= Exercise description =
In the records below, find the line containing "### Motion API" and the line containing "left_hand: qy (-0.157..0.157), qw"; please repeat exactly the lines from one to the other, both included, and nothing more.

= Data for this exercise =
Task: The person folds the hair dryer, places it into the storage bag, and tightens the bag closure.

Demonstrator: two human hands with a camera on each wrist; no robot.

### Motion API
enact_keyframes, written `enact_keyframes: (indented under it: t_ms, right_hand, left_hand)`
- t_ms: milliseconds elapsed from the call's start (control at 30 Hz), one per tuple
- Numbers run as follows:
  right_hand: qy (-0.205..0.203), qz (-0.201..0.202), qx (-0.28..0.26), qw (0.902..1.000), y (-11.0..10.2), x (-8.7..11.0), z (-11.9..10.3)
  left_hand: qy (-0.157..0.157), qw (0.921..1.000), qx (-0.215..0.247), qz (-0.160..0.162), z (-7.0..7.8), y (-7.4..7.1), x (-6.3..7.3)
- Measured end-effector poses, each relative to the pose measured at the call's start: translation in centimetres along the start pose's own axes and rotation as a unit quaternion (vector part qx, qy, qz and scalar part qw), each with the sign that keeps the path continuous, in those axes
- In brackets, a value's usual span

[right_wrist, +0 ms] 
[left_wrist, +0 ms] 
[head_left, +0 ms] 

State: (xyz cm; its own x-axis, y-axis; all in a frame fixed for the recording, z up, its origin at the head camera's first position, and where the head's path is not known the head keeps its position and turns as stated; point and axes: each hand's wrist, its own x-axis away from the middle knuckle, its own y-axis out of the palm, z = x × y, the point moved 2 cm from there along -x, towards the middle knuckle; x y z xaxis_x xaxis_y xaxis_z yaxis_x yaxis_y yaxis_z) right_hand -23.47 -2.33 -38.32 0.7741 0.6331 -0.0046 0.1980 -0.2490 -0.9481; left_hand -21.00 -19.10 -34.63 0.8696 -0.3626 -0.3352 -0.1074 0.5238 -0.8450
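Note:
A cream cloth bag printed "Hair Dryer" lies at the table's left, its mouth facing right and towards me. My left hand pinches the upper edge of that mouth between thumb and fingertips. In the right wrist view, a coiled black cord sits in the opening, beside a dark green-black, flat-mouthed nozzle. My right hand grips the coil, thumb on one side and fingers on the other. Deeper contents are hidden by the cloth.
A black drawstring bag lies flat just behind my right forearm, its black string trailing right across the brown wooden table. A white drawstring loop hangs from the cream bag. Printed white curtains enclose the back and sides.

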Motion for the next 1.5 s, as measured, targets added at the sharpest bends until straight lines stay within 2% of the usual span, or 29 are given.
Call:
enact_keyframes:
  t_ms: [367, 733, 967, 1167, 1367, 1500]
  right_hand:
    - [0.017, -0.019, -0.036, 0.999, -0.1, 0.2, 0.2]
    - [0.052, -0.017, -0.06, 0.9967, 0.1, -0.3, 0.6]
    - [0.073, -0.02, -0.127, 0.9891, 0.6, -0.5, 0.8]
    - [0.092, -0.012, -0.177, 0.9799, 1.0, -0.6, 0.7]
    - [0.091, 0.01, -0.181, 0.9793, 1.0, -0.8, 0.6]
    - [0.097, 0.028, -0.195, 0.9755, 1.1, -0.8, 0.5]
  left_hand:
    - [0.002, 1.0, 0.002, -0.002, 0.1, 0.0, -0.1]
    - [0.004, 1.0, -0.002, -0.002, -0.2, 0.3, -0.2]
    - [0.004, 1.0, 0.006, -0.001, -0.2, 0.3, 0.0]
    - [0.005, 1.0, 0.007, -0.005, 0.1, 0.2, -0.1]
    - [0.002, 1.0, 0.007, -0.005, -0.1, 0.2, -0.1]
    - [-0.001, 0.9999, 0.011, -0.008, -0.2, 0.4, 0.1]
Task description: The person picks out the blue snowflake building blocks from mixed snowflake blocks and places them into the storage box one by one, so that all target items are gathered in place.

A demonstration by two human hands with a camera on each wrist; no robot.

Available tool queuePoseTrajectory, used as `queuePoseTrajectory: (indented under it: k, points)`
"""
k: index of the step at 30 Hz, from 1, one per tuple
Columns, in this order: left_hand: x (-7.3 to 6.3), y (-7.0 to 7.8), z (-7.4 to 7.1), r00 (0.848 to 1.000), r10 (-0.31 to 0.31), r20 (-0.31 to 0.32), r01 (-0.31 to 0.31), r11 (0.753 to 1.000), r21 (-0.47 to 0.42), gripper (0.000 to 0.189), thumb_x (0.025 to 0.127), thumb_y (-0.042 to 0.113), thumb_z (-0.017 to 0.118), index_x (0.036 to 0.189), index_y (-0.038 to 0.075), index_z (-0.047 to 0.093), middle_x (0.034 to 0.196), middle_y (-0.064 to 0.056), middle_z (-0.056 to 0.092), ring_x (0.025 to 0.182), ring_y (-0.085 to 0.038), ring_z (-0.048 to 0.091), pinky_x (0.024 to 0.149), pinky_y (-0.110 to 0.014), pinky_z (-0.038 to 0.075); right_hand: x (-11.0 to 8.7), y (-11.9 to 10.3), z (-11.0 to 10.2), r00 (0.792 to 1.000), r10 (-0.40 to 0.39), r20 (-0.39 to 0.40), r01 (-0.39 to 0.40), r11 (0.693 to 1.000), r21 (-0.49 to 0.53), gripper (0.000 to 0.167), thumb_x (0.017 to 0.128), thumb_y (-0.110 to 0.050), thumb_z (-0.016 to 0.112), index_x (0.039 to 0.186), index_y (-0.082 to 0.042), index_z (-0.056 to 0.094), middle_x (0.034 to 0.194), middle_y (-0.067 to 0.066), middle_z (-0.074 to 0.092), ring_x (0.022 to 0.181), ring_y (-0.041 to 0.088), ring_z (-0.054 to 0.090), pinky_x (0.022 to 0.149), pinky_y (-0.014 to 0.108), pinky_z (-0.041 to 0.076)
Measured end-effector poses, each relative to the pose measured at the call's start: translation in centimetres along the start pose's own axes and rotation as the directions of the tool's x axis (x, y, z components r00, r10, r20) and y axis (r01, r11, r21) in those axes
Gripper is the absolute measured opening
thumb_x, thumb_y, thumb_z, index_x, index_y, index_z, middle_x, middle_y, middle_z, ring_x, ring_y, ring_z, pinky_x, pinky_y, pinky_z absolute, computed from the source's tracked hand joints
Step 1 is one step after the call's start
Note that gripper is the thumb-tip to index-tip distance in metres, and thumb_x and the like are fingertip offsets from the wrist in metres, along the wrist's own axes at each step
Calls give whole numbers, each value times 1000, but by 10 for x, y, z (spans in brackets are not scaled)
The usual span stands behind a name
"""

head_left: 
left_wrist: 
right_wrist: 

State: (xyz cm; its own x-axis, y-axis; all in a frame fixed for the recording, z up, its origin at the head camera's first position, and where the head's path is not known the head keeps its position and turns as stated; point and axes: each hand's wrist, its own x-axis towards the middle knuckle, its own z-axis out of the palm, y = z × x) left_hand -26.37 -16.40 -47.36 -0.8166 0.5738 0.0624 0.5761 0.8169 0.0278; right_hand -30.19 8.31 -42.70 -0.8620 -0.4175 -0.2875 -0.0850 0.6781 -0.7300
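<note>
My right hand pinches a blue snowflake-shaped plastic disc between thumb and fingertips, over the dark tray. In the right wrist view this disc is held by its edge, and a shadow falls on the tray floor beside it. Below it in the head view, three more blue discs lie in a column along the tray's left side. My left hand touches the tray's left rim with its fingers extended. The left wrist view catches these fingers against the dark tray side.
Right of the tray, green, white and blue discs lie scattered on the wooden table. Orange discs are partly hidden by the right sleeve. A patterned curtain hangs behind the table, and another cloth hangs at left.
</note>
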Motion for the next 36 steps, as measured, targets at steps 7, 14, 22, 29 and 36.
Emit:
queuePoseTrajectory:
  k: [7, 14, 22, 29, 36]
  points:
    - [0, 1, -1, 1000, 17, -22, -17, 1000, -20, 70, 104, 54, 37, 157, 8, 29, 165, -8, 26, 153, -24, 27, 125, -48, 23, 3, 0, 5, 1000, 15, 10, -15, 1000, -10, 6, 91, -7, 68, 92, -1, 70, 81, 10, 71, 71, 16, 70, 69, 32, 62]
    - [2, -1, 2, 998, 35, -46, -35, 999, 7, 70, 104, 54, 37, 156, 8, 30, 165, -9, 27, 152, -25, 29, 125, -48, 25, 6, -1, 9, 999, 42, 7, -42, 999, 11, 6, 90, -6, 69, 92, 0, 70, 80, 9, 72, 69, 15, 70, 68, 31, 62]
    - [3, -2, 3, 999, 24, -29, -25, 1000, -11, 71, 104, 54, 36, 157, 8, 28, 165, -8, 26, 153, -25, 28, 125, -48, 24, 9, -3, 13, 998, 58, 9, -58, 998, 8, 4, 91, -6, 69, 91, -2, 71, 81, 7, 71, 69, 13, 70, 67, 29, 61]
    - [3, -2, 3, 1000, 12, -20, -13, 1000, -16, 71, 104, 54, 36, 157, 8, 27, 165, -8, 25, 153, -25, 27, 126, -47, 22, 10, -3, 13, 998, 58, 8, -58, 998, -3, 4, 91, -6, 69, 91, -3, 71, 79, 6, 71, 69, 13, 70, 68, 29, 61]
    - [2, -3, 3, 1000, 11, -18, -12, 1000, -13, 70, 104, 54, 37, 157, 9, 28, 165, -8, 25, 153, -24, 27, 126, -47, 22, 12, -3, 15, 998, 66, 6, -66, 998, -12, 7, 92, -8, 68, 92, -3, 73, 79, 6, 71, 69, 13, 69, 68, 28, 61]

= Answer section =
### Motion API
enact_keyframes, written `enact_keyframes: (indented under it: t_ms, right_hand, left_hand)`
- t_ms: milliseconds elapsed from the call's start (control at 30 Hz), one per tuple
- Numbers run as follows:
  right_hand: qy (-0.205..0.203), qz (-0.201..0.202), qx (-0.28..0.26), qw (0.902..1.000), y (-11.0..10.2), x (-8.7..11.0), z (-11.9..10.3)
  left_hand: qy (-0.157..0.157), qw (0.921..1.000), qx (-0.215..0.247), qz (-0.160..0.162), z (-7.0..7.8), y (-7.4..7.1), x (-6.3..7.3)

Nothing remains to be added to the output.